To most Americans, unreimbursed employee business expenses are one of the least understood areas of the tax code. Many of us believe it is an automatic deduction and some even believe it is a tax credit. This deduction is extremely hard to qualify for and we must be diligent to ensure we have proper documentation to claim this deduction on our tax return.
A tax deduction for unreimbursed employee business expenses is only available to those people who itemize. This means you are filing an IRS Schedule A – Itemized Deductions with your 1040 tax return. On average, roughly 30% of taxpayers itemize their taxes when filing. Even if you itemize, this deduction is denied to you if you are subject to the Alternative Minimum Tax (AMT) and/or the Pease limitation (both of these are reserved for high income taxpayers). If you are not subject to either of these barriers, the deductions is still be reduced by 2% of your Adjusted Gross Income (AGI).
Many people assume this deduction is open for everyone, but that simply isn’t true. Each year, roughly 5% of my tax clients can claim this deduction.
Eligible unreimbursed employee business expenses must:
1. Be paid during the tax year
2. Be used to carry on the trade or business of being an employee, and
3. Be ordinary (common and accepted) and necessary (appropriate and helpful) expenses in your trade or business
The IRS publishes a pretty exhaustive list of unreimbursed employee business expenses. It is by no means comprehensive, but these are the most common:
1. Business bad debt (a debt incurred in your line of work that goes bad)

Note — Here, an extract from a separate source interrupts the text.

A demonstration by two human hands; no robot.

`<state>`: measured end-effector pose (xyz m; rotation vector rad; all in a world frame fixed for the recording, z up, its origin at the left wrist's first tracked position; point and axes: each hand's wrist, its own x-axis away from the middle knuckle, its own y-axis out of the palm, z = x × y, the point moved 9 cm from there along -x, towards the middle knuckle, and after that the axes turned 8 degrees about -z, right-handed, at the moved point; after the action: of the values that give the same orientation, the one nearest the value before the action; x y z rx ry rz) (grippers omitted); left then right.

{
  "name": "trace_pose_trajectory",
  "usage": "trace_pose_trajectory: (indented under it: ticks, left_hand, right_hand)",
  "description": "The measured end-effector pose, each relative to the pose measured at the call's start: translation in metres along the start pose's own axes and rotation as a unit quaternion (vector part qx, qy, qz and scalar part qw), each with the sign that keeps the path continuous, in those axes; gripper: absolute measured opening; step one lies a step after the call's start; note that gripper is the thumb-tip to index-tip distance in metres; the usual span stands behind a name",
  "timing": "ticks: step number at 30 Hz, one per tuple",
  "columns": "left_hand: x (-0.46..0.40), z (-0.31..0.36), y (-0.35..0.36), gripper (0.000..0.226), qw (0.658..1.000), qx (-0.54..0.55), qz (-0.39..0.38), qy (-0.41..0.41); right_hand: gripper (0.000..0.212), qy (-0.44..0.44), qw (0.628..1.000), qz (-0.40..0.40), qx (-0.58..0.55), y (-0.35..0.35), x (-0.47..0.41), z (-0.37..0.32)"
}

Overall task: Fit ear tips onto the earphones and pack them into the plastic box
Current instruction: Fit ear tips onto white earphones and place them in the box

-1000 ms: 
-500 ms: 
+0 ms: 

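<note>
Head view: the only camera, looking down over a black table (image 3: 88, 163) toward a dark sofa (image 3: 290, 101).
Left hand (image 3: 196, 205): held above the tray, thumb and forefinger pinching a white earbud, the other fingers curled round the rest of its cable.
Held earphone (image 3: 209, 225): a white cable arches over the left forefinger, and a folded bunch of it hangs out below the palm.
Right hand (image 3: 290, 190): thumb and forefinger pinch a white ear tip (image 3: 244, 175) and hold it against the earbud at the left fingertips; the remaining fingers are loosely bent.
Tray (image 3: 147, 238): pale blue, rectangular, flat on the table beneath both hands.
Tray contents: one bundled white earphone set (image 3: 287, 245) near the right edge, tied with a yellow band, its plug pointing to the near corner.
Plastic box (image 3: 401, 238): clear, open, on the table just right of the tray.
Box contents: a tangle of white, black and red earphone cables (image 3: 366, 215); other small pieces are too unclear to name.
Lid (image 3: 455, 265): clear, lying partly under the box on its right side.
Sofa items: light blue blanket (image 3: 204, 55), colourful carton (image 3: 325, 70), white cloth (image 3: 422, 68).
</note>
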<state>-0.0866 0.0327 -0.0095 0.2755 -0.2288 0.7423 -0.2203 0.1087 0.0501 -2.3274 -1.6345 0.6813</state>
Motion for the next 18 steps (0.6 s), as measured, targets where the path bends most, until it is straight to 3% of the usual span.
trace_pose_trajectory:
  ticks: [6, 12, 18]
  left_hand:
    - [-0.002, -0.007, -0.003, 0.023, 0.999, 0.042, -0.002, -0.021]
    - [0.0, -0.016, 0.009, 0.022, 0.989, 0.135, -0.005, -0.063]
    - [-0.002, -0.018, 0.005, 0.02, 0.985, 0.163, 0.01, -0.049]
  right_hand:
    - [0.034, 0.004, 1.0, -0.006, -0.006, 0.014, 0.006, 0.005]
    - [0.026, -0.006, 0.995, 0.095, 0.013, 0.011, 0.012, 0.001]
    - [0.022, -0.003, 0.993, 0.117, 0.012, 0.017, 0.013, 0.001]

2. Business professional liability insurance
3. Damages for breach of employment contract
4. Depreciation on computers or cellular telephones. The equipment must be for the convenience of the employer and a condition of your employment. If you use the equipment a majority of the time for business, you can expense it under Section 179 or use the general depreciation system. If you use it less than 50% of the time, you must use the slower alternative depreciation system.

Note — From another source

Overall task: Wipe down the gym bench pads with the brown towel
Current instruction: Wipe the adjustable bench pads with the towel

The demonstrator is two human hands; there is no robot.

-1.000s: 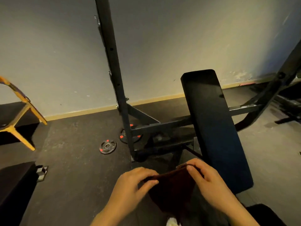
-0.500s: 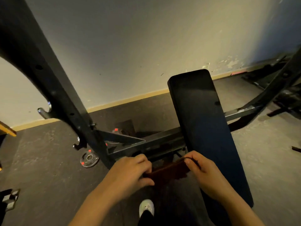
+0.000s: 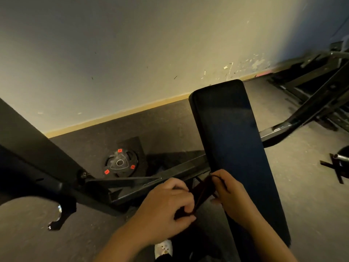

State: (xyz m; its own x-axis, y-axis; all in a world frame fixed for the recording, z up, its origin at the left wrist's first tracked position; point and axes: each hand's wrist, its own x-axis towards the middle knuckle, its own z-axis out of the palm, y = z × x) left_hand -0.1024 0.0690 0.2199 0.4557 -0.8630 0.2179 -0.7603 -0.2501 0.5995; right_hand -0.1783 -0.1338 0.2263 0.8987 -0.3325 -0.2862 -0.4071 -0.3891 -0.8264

5. Dues to professional societies. The only limitations here are that no money can go to lobbying, and the primary purpose of the organization cannot be entertainment.
6. Work-related education. The education must either maintain/improve current job skills, or be required by your employer.
7. Teacher expenses above and beyond the educator adjustment (The educator adjustment is $250 for the taxpayer and $250 for an eligible spouse, if both are in the education profession.)
8. Home office. You can deduct pro-rated expenses of your home for an office if it is the principle place of business or a place to regularly meet clients.
9. Job search expenses. These are only for expenses in searching for a job in your same career field.
- Legal fees (those related to your job)
- Licenses and regulatory fees
- Occupational taxes
- Research expenses of a professor
- Tools used in your work
- Travel, transportation, meals, entertainment, and gift expenses.
- Union dues and expenses
- Work clothes and uniforms. (Clothes cannot be used also for personal attire)
For more information on this, see IRS Publication 529,Miscellaneous Deductions.
Derek Henderson serves as the Managing Member of Henderson Accounting and Tax Service, LLC. He has 15 years of accounting experience in the federal, state and local sectors and provides income tax preparation to both corporate and individual tax clients. He received his Bachelors of Business degree from Temple University and his Masters of Public Administration from Norwich University. He holds certifications as a Registered Tax Return Preparer, Certified Government Financial Manager and Certified Internal Control Auditor. For more information, please visit www.ghendersonaccounting.com.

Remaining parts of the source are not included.